The Zeitgeist Movement (TZM) emphasizes the general theme of this report. It is our political philosophy
which is superior and while TZM may have legitimately good information about utilizing technology to
advance society, their political philosophy is not strong enough for an effective resolution.
At any rate, projecting the institutional framework of a new regime is an immense task that can only be
alluded to here but future work will delve into this deeper. Roberto Unger is useful to introduce the
idea. Unger provides the valuable insight that market institutions come in a wide variety of
arrangements that are politically and socially constructed, and it is the design of these arrangements
that determine economic outcomes.
“The concept of a market economy is institutionally indeterminate. That is to say, it is capable of being
realized in different institutional and legal directions, each with dramatic consequences for every aspect
of social life including class structure of society and the distribution of wealth and power. “
“There is a distance of uncertain length between the abstract idea of a market economy and its
realization in particular institutions and arrangements. Every decisive expansion of opportunity to and
through a market economy requires innovation in its institutional forms. Some institutionalized
expressions of the market will be more socially inclusive than others. They will be more likely to afford
to more people and more firms access to the key resources of work and production.”

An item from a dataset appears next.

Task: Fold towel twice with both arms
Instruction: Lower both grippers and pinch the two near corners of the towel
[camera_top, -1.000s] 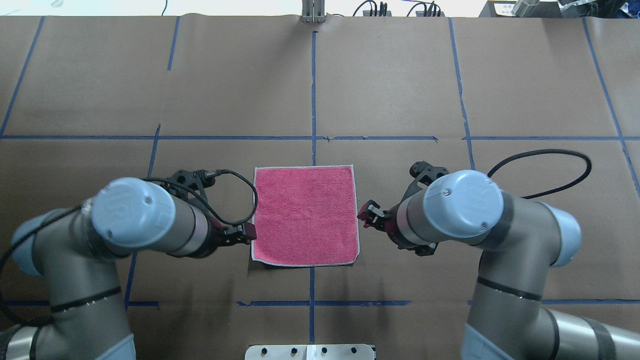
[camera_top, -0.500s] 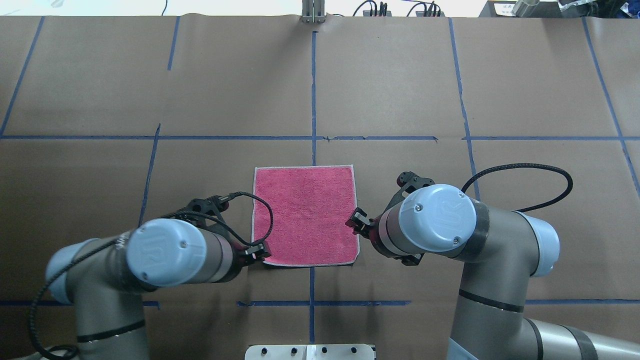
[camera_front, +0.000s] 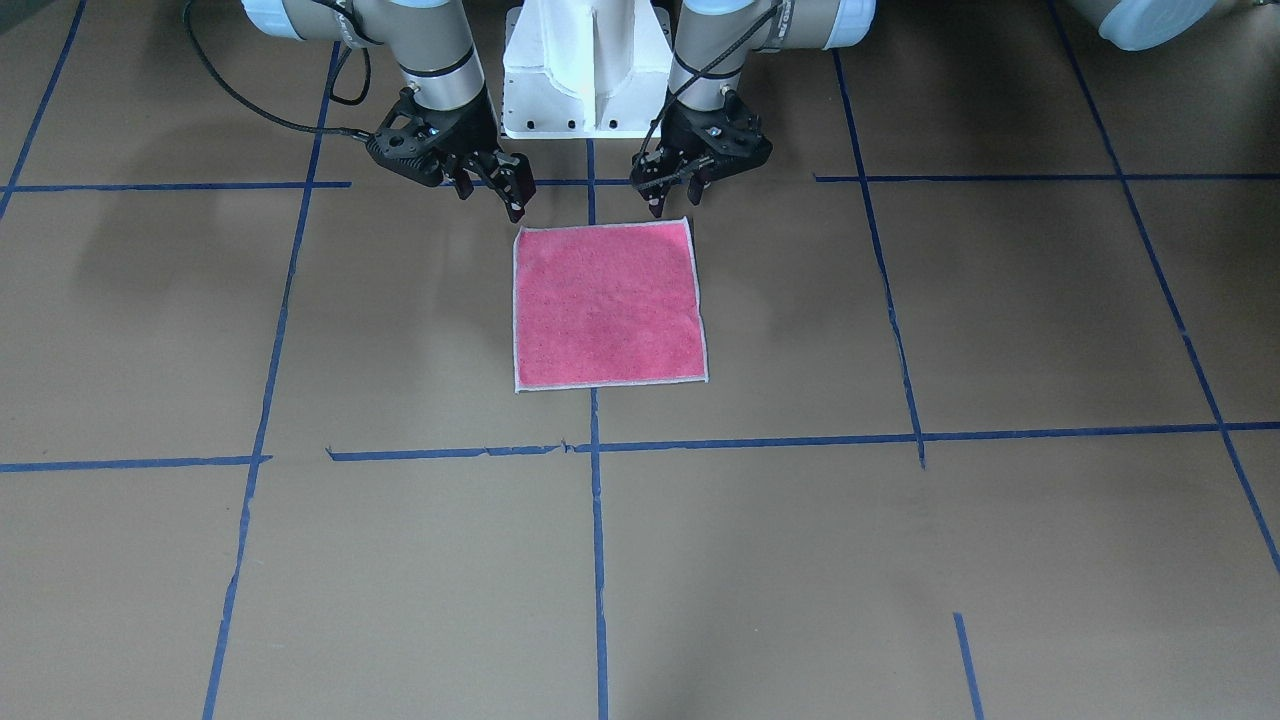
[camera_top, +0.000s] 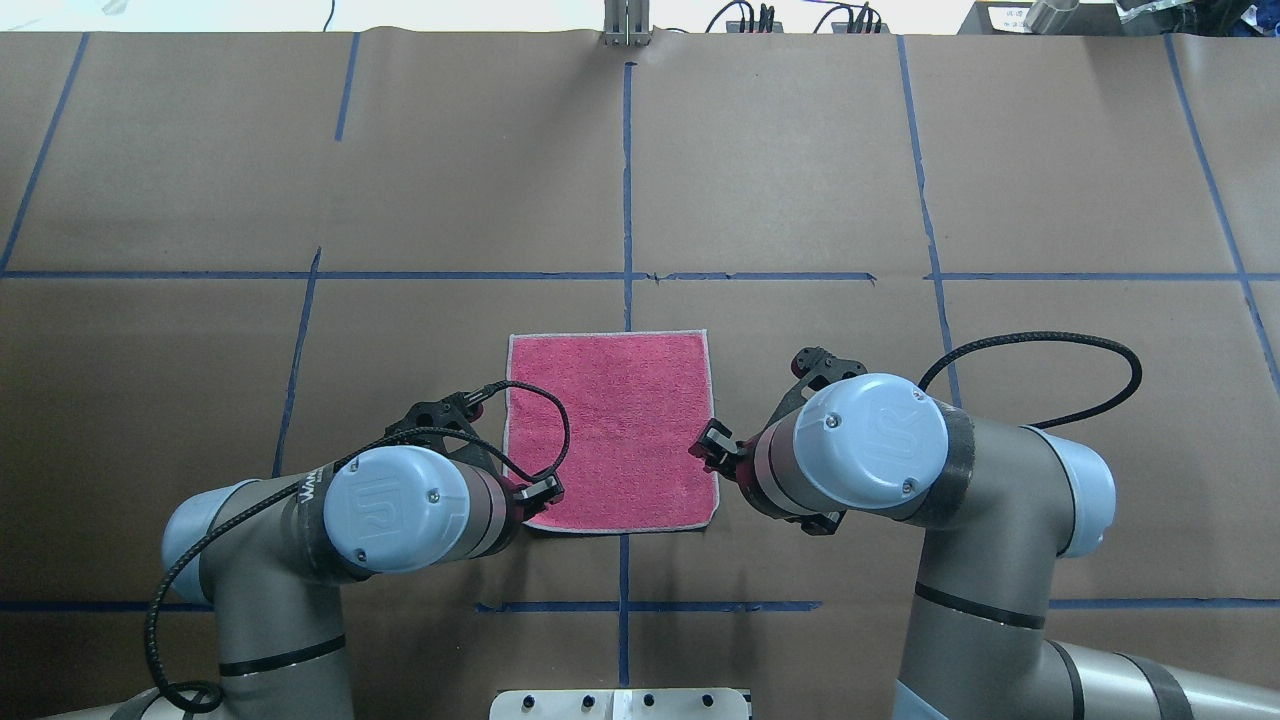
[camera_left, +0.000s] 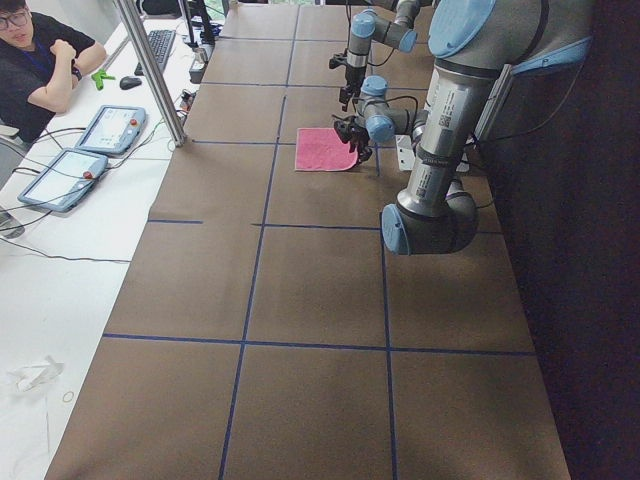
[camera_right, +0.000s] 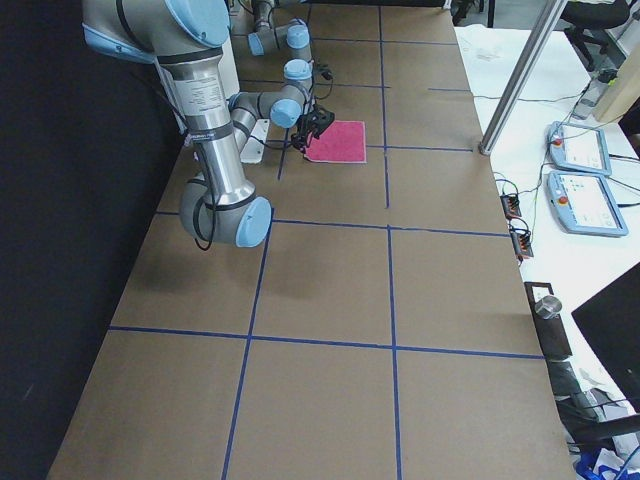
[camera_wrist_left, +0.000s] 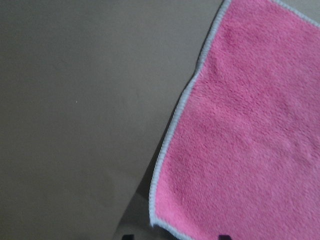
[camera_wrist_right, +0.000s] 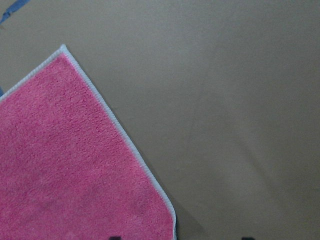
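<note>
The towel (camera_top: 610, 430) lies flat on the brown table, pink-red face up, with a pale stitched edge; it also shows in the front view (camera_front: 607, 303). My left gripper (camera_top: 540, 492) is open, low over the towel's near-left corner. In the left wrist view that corner (camera_wrist_left: 160, 220) lies between the two dark fingertips (camera_wrist_left: 127, 236). My right gripper (camera_top: 710, 445) is open, over the towel's right edge near the near-right corner. In the right wrist view the towel's corner (camera_wrist_right: 167, 220) lies between the fingertips (camera_wrist_right: 115, 237). Neither gripper holds anything.
Blue tape lines (camera_top: 627, 180) divide the brown paper table cover. The white base pedestal (camera_front: 585, 70) stands just behind the towel's near edge. An operator (camera_left: 40, 60), pendants (camera_left: 110, 128) and a metal post (camera_left: 150, 70) are at the table's far side.
My left arm has swung from the towel's left edge down to its near-left corner. My right gripper has moved in and slightly nearer, onto the towel's right edge. The towel has not moved.
</note>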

“We cannot simply regulate the market economy, we cannot simply compensate for the inequalities
generated in the market by resorting to programs of retrospective redistribution through tax and
transfer. We need to reshape the institutional content of the market to ensure a sustained broadening
of economic opportunity.”
The meritocratic positive freedom doctrine must confront the likes of neoliberal economics and the
intellectual regime which has accelerated anti-meritocratic features over past few decades.
We can say that our program optimizes society because we can demonstrate instances in which
technology can be recruited in ways that clearly will lead to an enhanced level of material conditions for
everyone and would be impossible under the current regimes.
Solon Theron makes an appeal for basic income in a meritocracyparty.org article.
“ Given that wealth is accumulated and allowed through the concatenation of a society’s infrastructure,
a basic citizen income is absolutely necessary in order to keep its economy stable, i.e., all citizens of
Meritocracy will be granted the basic means to employ their aspirations.”
This conception of wealth accumulation is similar to the theory of collective technological inheritance
and both are essential to addressing basic income.